44. It is further evident that the Petitioner had earlier raised an identical objection before the learned Labour Court, which stood duly considered and rejected. The said determination having not been assailed before any superior forum has attained finality.
45. The subsequent attempt by the Petitioner to re-agitate the very same issue by filing another application before successor court having same jurisdiction amounts to an abuse of process. Such conduct partakes the character of forum shopping, which cannot be countenanced in law.
46. The proper course available to the Petitioner was to challenge the earlier Order before an appropriate forum. Having failed to avail of such remedy, the Petitioner cannot now be permitted to indirectly reopen the same issue at a later stage.
"At times, within the judicial system, the process itself tends to assume the character of a punishment, which ought not to occur on account of abstinence, whether on the part of counsel or from the Bench."
47. In view of the foregoing discussion, this Court finds no infirmity, illegality, or jurisdictional error in the Impugned Order passed by the learned Labour Court.
48. Accordingly, the present Writ Petition is devoid of merit and is hereby dismissed.
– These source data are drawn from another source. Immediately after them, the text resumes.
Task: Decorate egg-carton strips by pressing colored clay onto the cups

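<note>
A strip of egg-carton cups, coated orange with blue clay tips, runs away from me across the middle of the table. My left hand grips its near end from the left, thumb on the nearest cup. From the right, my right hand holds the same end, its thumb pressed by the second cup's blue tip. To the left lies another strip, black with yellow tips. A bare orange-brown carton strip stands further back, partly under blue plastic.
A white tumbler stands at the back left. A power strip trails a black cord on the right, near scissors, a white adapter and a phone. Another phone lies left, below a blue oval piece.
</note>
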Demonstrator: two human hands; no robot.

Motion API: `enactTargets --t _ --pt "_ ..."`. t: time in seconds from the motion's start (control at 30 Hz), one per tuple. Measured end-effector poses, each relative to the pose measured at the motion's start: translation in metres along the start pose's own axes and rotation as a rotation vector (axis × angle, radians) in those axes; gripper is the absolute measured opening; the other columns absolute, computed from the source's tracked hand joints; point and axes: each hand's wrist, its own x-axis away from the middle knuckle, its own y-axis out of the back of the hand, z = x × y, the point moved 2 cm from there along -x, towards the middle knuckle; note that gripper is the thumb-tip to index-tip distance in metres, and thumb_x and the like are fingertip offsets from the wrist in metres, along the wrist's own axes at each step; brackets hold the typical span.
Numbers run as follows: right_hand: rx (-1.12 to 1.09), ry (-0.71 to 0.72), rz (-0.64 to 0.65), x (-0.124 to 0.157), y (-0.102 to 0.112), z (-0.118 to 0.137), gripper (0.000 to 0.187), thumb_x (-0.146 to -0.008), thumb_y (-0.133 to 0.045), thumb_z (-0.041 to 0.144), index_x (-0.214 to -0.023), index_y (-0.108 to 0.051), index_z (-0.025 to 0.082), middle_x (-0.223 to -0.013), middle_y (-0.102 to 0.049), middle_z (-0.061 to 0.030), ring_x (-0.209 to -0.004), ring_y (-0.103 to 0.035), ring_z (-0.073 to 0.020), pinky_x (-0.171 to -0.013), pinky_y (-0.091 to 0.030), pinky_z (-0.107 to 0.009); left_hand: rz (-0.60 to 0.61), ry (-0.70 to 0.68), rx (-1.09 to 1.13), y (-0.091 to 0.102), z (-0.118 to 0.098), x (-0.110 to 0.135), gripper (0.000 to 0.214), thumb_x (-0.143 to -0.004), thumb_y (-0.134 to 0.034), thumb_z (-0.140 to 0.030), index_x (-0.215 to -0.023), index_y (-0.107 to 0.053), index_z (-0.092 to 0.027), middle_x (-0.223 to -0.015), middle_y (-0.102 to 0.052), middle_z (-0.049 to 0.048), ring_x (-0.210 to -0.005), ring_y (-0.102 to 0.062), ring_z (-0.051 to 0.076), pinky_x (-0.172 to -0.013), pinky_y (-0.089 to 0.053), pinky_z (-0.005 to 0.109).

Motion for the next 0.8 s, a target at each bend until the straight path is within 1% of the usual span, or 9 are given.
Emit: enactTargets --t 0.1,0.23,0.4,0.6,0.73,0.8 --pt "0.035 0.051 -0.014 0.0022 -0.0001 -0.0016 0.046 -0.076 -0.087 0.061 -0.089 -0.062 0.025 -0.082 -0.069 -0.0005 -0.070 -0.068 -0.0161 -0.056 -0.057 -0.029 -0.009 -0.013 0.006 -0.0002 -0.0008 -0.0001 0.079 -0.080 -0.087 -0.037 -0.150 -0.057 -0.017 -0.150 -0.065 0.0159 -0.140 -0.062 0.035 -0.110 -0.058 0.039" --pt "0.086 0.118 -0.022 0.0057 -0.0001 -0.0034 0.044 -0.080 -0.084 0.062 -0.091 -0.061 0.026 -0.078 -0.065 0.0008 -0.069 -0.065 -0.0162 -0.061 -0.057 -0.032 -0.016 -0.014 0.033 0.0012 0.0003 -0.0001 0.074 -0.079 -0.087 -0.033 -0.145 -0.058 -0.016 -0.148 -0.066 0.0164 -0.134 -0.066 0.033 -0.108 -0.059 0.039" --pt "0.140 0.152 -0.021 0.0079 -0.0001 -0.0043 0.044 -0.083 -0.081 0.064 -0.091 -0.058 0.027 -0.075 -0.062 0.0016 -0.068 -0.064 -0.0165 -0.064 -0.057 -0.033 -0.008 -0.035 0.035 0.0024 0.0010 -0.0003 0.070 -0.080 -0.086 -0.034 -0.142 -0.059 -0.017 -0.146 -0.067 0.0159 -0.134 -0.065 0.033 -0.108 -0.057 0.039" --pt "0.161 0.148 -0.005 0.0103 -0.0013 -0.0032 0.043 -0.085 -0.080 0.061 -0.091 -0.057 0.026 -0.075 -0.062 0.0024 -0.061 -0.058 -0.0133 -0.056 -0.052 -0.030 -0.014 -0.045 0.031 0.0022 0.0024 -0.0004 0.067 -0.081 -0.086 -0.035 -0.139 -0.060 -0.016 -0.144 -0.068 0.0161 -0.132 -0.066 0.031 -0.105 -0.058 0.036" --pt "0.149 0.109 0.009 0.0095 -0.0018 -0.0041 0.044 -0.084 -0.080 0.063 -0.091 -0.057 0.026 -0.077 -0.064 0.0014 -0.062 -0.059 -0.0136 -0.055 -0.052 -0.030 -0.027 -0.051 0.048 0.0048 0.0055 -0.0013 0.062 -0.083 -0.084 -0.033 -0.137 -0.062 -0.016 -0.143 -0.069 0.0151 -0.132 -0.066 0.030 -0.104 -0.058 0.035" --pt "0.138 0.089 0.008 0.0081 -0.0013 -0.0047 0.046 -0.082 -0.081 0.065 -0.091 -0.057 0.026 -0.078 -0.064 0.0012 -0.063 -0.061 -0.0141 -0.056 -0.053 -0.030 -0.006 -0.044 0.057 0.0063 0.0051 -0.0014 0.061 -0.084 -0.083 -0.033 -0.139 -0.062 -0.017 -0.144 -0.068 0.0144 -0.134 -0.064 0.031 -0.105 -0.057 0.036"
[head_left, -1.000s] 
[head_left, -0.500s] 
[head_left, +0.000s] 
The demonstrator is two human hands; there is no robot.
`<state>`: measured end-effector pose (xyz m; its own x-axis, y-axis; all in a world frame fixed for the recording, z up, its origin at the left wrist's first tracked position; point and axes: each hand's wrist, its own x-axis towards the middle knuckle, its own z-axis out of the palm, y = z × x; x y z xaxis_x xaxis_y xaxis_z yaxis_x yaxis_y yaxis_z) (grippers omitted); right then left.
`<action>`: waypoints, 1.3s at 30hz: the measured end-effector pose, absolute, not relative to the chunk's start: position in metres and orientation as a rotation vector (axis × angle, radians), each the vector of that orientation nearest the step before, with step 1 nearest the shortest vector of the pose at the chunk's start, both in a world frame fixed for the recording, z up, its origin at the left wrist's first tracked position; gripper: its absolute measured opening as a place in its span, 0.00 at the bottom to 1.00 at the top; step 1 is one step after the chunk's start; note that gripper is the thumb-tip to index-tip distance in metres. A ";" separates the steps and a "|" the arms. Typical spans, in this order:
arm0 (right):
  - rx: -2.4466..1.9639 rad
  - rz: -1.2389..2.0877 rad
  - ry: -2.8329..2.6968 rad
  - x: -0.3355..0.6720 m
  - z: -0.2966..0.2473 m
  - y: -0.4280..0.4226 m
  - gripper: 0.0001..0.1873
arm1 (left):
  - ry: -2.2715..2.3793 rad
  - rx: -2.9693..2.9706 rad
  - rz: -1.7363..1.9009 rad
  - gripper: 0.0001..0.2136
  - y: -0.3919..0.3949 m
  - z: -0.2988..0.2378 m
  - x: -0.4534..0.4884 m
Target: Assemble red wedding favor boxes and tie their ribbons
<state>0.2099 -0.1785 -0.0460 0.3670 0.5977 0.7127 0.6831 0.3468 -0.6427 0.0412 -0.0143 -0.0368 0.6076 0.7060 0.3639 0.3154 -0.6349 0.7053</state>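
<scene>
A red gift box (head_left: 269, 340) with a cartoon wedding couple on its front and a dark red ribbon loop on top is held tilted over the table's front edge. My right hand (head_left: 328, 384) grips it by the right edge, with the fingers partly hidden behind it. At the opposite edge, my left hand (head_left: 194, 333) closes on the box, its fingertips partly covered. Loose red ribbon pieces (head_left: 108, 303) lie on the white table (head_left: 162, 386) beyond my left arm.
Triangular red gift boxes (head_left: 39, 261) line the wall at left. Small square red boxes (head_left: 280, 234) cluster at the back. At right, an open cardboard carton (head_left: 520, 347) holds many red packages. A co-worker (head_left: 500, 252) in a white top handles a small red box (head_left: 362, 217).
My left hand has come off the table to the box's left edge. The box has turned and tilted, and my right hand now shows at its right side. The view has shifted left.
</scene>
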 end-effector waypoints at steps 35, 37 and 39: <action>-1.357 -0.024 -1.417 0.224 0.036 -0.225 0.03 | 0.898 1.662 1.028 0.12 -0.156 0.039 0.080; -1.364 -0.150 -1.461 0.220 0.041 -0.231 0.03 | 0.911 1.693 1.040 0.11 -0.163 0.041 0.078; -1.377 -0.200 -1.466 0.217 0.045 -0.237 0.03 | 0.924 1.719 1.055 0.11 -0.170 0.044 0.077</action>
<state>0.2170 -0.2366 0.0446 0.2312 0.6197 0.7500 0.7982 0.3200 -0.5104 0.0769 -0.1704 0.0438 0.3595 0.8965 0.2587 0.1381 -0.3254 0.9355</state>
The parties are directed to appear before the learned Labour Court for expeditious adjudication of the dispute on merits.
49. In cases such as the present one, where a party has repeatedly sought to reopen settled issues and has indulged in dilatory tactics, the Court would ordinarily be justified in imposing exemplary costs so as to deter such conduct and to set a precedent. The record reveals that the present dispute has remained pending for nearly twenty-six years, a delay which cannot be countenanced and which is, to a considerable extent, attributable to the conduct of the Petitioner in repeatedly raising objections that stood conclusively decided. Such actions, evidently calculated to prolong proceedings, not only defeat the object of expeditious adjudication under the Industrial Disputes Act, 1947, but also result in grave prejudice to the workman, who is deprived of timely relief.
50. This Court cannot remain oblivious to the fact that, in several cases, such tactics are employed by managements to delay the outcome of industrial disputes and to evade their legal obligations, thereby causing undue hardship to the workman. The present case is a telling example of such misuse of process.
51. While this Court is strongly inclined to impose exemplary costs upon the Petitioner for abuse of the process of law, it refrains from doing so at this stage due to absence of Respondent/workman.
52. Dismissed. Pending application(s), if any, stand disposed off. No order as to cost.